JWST LMC calibration image
This remarkable image of features in the direction of the Large Magellanic Cloud was a “bonus freebie,” taken in parallel mode while the NIRISS instrument was being used to observe a small nebula in the Large Magellanic Cloud. In MIRI’s field of view just happened to be an asymptotic giant branch (AGB) star in the process of losing mass, exhibiting the characteristic 8-spiked pattern unique to JWST images.
Credit: Team MIRI

This includes:

  • active black holes in the MIRI images,
MIRI Stephan's quintet
The MIRI view of Stephan’s Quintet showcases features that cannot be seen at any other wavelength. Its topmost galaxy – NGC 7319 – harbors a supermassive black hole 24 million times the mass of the Sun, which the MIRI instrument overexposes to reveal the characteristic JWST diffraction spike pattern. It is actively accreting material and puts out light energy equivalent to 40 billion Suns. MIRI sees through the dust surrounding this black hole to unveil the strikingly bright active galactic nucleus.
Credit: NASA, ESA, CSA, and STScI
  • foreground Milky Way stars in deep NIRCam images,
NIRCam sparkler
This NIRCam view of a selection of the gravitationally lensed region surrounding galaxy cluster SMACS 0723 contains multiple lensed galaxies, including the thrice-appearing Sparkler galaxy, highlighted here. The “sparkles” have been identified as star-forming knots of gas appearing atop already-existing globular clusters. Below the left-center of the second image of the Sparkler galaxy, a foreground star within the Milky way shows the characteristic diffraction spike pattern for JWST.
Credit: NASA, ESA, CSA, STScI; Annotation: E. Siegel
  • and even bright moons within planetary systems.
neptune triton jwst
This portion of JWST’s NIRCam image of Neptune focuses on its giant moon, Triton. Appearing blue in this assigned color image, Triton brightly reflects the near-infrared light emitted by the Sun to the tune of ~70%. By comparison, Neptune only reflects a tiny fraction of the incident sunlight in the infrared, as methane, one of Neptune’s primary components, is a spectacularly successful infrared absorber. The eight-spike pattern unique to JWST is clearly visible around Triton.
Credit: NASA, ESA, CSA, and STScI

The honeycomb-patterned hexagonal mirrors, plus the three main support struts, are the culprits.

nightmare snowflake
The point spread function for the James Webb Space Telescope (JWST), as predicted back in a 2007 document. The four factors of a hexagonal (not circular) primary mirror, composed out of a set of 18 tiled hexagons, each with ~4 mm gaps between them, and with three support struts to hold the secondary mirror in place, all work to create the inevitable series of spikes that appear around bright point sources imaged with JWST. This pattern has been affectionately called the “nightmare snowflake” by many of JWST’s instrument scientists.
Credit: R. B. Makidon, S. Casertano, C. Cox & R. van der Marel, STScI/NASA/AURA

Originally called the “nightmare snowflake,” these beautiful spikes are JWST’s telltale signature.

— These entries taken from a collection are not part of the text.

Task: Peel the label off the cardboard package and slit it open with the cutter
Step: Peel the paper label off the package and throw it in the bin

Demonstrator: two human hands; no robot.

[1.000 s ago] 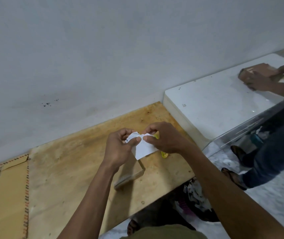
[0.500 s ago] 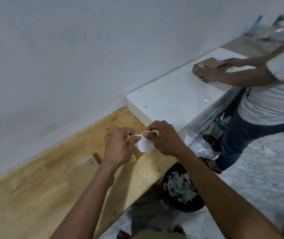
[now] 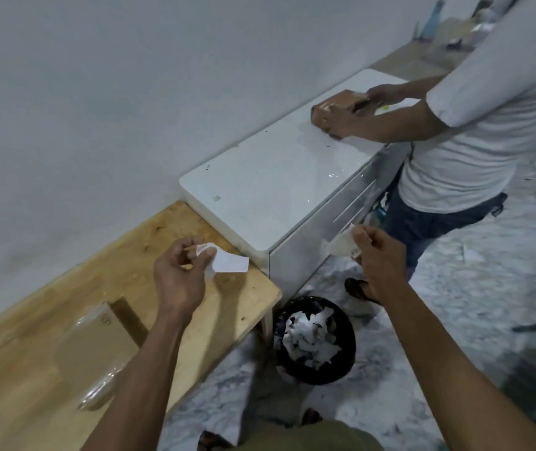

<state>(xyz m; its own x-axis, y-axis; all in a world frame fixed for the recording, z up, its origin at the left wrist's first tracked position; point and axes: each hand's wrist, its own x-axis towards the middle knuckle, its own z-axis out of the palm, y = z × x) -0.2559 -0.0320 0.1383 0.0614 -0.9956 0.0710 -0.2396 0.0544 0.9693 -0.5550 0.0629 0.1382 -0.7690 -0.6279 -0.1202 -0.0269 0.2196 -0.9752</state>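
Note:
My left hand [image 3: 180, 275] pinches a white piece of the label [image 3: 229, 262] above the wooden table [image 3: 32, 379]. My right hand [image 3: 379, 258] has swung out to the right over the floor and pinches another torn piece of the label [image 3: 341, 244]. The cardboard package [image 3: 96, 348], flat and wrapped in clear film, lies on the table below and left of my left hand. The cutter is not visible in this view.
A black bin [image 3: 315, 340] full of torn paper scraps stands on the floor by the table's corner. A white cabinet [image 3: 270, 187] adjoins the table. Another person [image 3: 488, 125] works on a brown box [image 3: 338, 107] at its far end.
The label held between both hands has come apart into two pieces. My right hand moved right, away from the left. The view turned right and down, showing the bin.

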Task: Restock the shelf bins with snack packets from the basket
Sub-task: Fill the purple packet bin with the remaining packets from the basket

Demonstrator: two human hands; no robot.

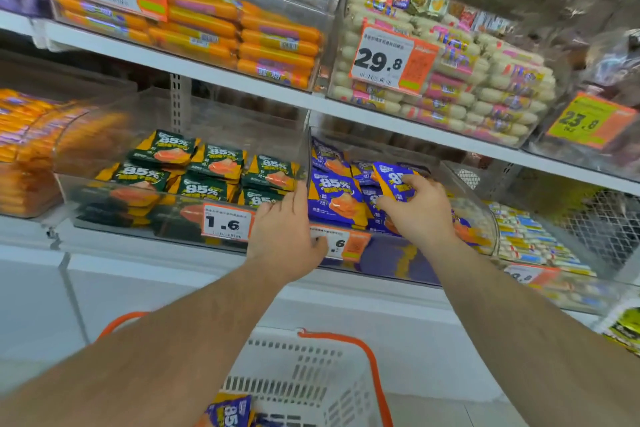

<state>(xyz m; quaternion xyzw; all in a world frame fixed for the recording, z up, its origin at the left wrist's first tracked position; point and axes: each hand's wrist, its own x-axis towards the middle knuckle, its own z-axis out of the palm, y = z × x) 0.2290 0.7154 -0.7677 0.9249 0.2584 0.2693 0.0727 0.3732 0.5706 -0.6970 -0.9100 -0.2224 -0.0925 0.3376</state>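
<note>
Right hand [414, 210] is in the clear bin [485, 215] on the mid shelf, fingers pinching a blue snack packet [393, 184] tilted just above the other blue packets [334, 199] — it sits at the top of the pile, towards the bin's middle. Left hand [285, 236] grips the front edge where this bin meets the green-packet bin [138, 215], thumb over the price tag [341, 245]. White basket [311, 378] w/ orange handles sits below btwn the arms — more blue packets [230, 411] inside.
</note>
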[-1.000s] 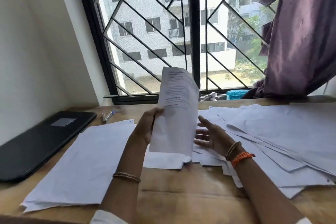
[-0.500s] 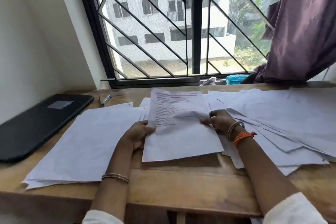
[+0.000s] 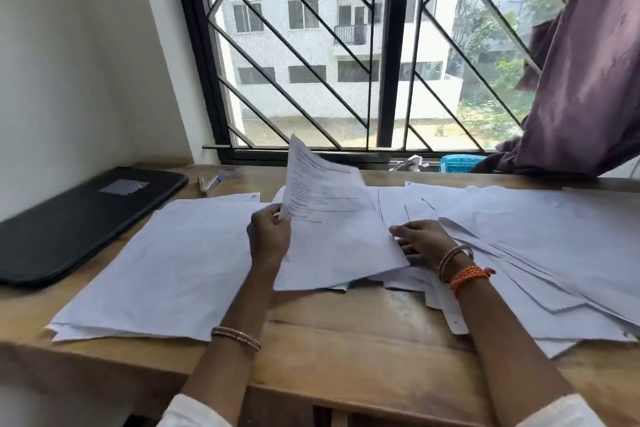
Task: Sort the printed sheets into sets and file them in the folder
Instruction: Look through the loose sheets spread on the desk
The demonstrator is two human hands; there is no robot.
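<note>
Printed sheet (image 3: 332, 229): white, lines of black text on upper half, lower half blank; left edge lifted and curling up toward the window, right and lower part lying on other paper. Left pile (image 3: 166, 260) of white sheets, blank side up, fairly squared, its near edge close to the bench (image 3: 346, 350) front edge. Right spread (image 3: 536, 253) of sheets is loose, fanned, overlapping, reaching the right frame edge. Black folder (image 3: 79, 218) lies closed at far left by the wall, apart from the left pile. Pens (image 3: 207, 182) behind the left pile. Bare wood strip between the two piles, in front of the hands. Purple curtain (image 3: 588, 62) hangs over the back right.

Left hand (image 3: 270, 239) pinches the printed sheet's left edge, fingers curled round it. Right hand (image 3: 422, 243) sits at the sheet's right edge, fingers curled with tips on the paper; whether it pinches the sheet or only rests there, cannot tell. The sheet spans between both hands, centre of bench.
</note>
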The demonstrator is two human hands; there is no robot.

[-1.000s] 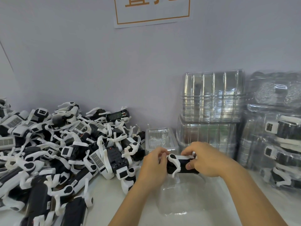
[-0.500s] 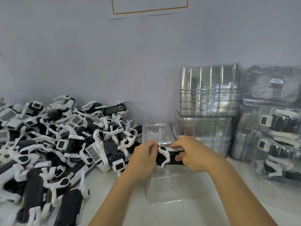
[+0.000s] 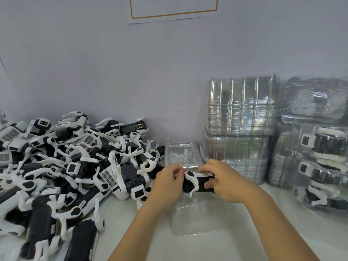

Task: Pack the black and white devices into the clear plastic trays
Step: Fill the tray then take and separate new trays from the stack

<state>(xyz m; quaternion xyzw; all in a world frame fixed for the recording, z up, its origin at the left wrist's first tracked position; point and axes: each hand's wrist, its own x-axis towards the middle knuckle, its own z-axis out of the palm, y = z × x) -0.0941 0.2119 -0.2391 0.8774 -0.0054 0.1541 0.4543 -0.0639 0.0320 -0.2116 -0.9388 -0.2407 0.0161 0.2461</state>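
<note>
Both hands grip one black, boxy device with white folding legs (image 3: 197, 182): the left hand (image 3: 167, 182) curls round its left end, the right hand (image 3: 224, 182) pinches its right end, holding it just above a clear, shallow plastic tray (image 3: 197, 221) on the white desk (image 3: 216, 249). At nine o'clock, a big heap of unpacked black and white devices (image 3: 66, 176) remains. At two o'clock stand stacks of empty clear trays (image 3: 241, 129); at three o'clock, filled packs (image 3: 320, 166). Most of the job looks undone.
</note>
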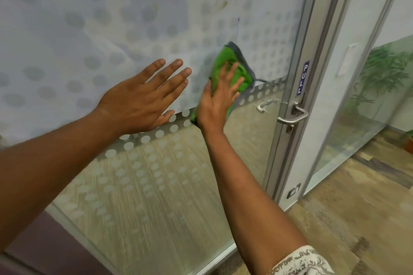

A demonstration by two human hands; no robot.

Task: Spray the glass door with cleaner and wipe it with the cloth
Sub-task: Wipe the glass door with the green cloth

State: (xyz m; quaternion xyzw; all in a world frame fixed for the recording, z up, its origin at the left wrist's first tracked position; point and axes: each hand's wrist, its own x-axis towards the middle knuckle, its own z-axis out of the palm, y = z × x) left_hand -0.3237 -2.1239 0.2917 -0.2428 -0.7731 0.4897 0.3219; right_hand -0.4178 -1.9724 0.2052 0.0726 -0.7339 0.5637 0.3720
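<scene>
The glass door (138, 185) fills the view, frosted with a dot pattern above and clear below. My right hand (218, 100) presses a green cloth (232, 67) with a grey edge flat against the glass, at the lower border of the frosted band. My left hand (143, 96) rests flat on the frosted glass just to the left of it, fingers spread, holding nothing. No spray bottle is in view.
A metal lever handle (292, 116) sits on the door's right frame under a blue "PULL" sticker (302, 79). A glass side panel (357, 96) stands to the right, with plants behind it. Patterned carpet (357, 219) covers the floor at lower right.
</scene>
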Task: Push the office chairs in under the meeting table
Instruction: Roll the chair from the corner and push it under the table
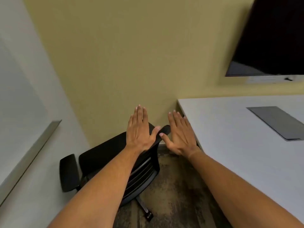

silly annotation JWST diffraction spikes
This rather silly annotation of the bright star at the center of JWST’s first alignment image showcases that although the six brightest hexagonal spikes cannot be avoided, the central diffuse light from the point source and the spurious striations coming out of the weaker 7th and 8th spikes (stemming from one of JWST’s struts) could potentially be improved. This 8-spiked pattern, with six large and two smaller spikes, is unique to JWST’s configuration.
Credit: NASA/STScI; annotations by E. Siegel

Mostly Mute Monday tells an astronomical story in images, visuals, and no more than 200 words.